One of her inspirations is “Your local epidemiologist,” a Facebook page with more than 300,000 followers run by a professor at the University of Texas Health Science Center at Houston. Dr. Katelyn Jetelina aims to translate published studies about COVID-19 into more accessible language for the general public.
“That’s kind of what I want to do,” Natalie Yehle says.
Yehle works a few hours each week as a research assistant studying how pathogens affect carbon and nitrogen levels in grass. She and a postdoctoral student collect grass from a plot in Duke Forest.
“It’s kind of nerdy, but it’s fun,” she says.
Natalie Yehle points out the dirt under her fingernails. She had just come from working with plants at a community garden with the Marching Tar Heel Volunteers: a community service club within UNC’s marching band, where she plays the clarinet. Earlier that day, she’d driven to Greensboro Ice House for a figure skating lesson. (She started over quarantine not knowing how to skate; now she can turn and spin and jump.

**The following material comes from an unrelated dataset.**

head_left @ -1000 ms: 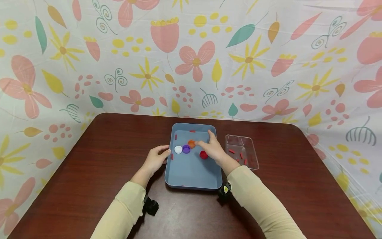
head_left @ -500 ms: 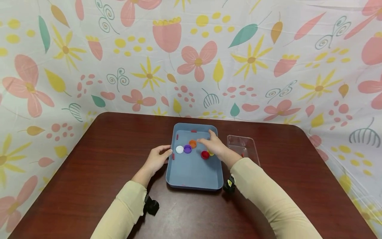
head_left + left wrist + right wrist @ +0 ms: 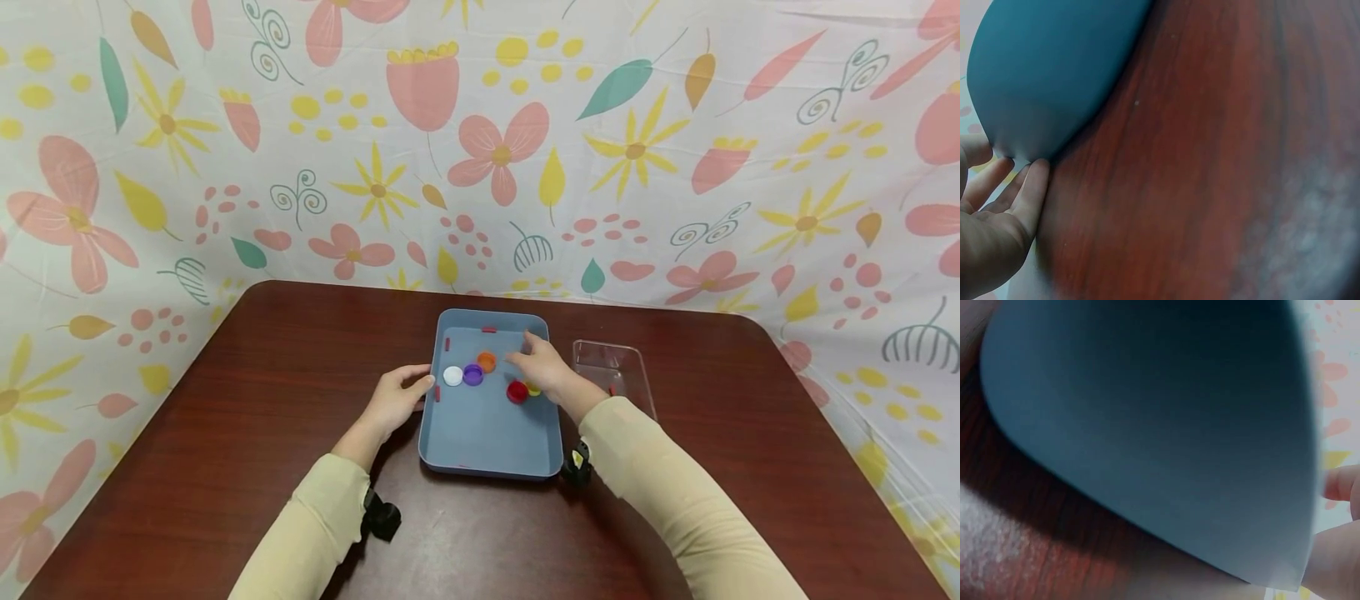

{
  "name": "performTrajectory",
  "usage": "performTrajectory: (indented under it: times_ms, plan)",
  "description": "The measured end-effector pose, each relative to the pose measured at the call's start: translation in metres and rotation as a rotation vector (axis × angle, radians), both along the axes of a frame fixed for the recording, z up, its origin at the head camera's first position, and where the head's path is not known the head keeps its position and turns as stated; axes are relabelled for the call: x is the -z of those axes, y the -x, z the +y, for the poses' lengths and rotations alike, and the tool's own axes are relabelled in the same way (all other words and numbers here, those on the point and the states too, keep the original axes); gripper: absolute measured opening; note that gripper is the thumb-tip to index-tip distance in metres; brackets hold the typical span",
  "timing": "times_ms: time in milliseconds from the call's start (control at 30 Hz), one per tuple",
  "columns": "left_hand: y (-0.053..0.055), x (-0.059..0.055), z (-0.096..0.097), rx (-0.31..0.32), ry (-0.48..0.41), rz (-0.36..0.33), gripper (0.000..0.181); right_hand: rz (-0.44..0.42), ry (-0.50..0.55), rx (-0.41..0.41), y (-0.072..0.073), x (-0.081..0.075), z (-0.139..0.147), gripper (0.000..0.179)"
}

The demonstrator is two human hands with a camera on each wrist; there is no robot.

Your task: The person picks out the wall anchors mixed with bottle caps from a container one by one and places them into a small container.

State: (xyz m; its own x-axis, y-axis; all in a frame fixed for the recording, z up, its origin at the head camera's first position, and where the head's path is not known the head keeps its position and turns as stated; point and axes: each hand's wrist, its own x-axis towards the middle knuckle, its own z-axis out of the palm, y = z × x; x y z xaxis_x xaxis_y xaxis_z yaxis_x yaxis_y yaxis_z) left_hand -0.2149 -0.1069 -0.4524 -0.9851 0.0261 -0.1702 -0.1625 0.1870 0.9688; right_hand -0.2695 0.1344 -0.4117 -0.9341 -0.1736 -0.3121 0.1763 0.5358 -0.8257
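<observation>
On the table stands a shallow blue-grey tray (image 3: 487,433). My left hand (image 3: 393,402) holds its left side, thumb at the rim, fingertips against the outer wall in the left wrist view. Inside the tray lie a white bottle cap (image 3: 453,376), a purple cap (image 3: 472,374) and an orange cap (image 3: 486,362). My right hand (image 3: 546,365) reaches over the right side of the tray, index finger and thumb bent downward. Close under it are a red cap (image 3: 517,392) and a partly covered yellow cap (image 3: 534,390). I cannot tell whether the right fingertips hold anything.
Small red sticks lie along the tray's edges, one at the far side (image 3: 489,329) and others by the left wall (image 3: 447,344). Right of the tray stands a clear plastic box (image 3: 637,367) with a red stick (image 3: 612,390) visible, partly behind the right forearm. A floral cloth (image 3: 375,125) hangs behind.
My right hand has drawn a little to the right, away from the orange cap, its thumb and index finger now closer together. The yellow cap has come into view. The left hand stays at the tray.
</observation>
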Motion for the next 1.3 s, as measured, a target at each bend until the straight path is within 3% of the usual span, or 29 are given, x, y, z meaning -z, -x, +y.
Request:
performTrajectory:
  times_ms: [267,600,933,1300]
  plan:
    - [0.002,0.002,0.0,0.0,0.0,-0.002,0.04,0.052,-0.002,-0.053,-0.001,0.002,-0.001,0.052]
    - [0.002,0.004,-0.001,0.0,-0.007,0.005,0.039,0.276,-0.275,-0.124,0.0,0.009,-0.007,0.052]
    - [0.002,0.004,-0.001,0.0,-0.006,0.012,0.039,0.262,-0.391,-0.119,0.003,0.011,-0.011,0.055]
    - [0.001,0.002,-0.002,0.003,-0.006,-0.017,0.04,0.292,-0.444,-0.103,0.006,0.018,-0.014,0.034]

She hopes to compete eventually.) Next on the agenda is a meeting for Sigma Alpha Iota, her music sorority. On top of all of that, she’s a job coach for people with intellectual and developmental disabilities.
“It doesn’t sound like much,” she says. “But every single thing I do takes up multiple hours, so it’s a lot.”

That’s what Tracy Yehle admires most about her daughter: her eclectic interests and her hunger to learn.
“Sometimes I’m like, ‘Maybe you need to slow down a little bit,’” she says. “But she gets antsy and wants to start doing more stuff and doesn’t like to just sit around and be idle too much.”
At UNC, it’s common for students to load up their schedules with extracurricular activities in an effort to appear well-rounded for resumes and graduate school applications.
But here and now, Natalie Yehle is just having a good time.
“I just do things that I’m interested in and not really things that go together,” she says. “They just kind of go together because I’m interested in them.”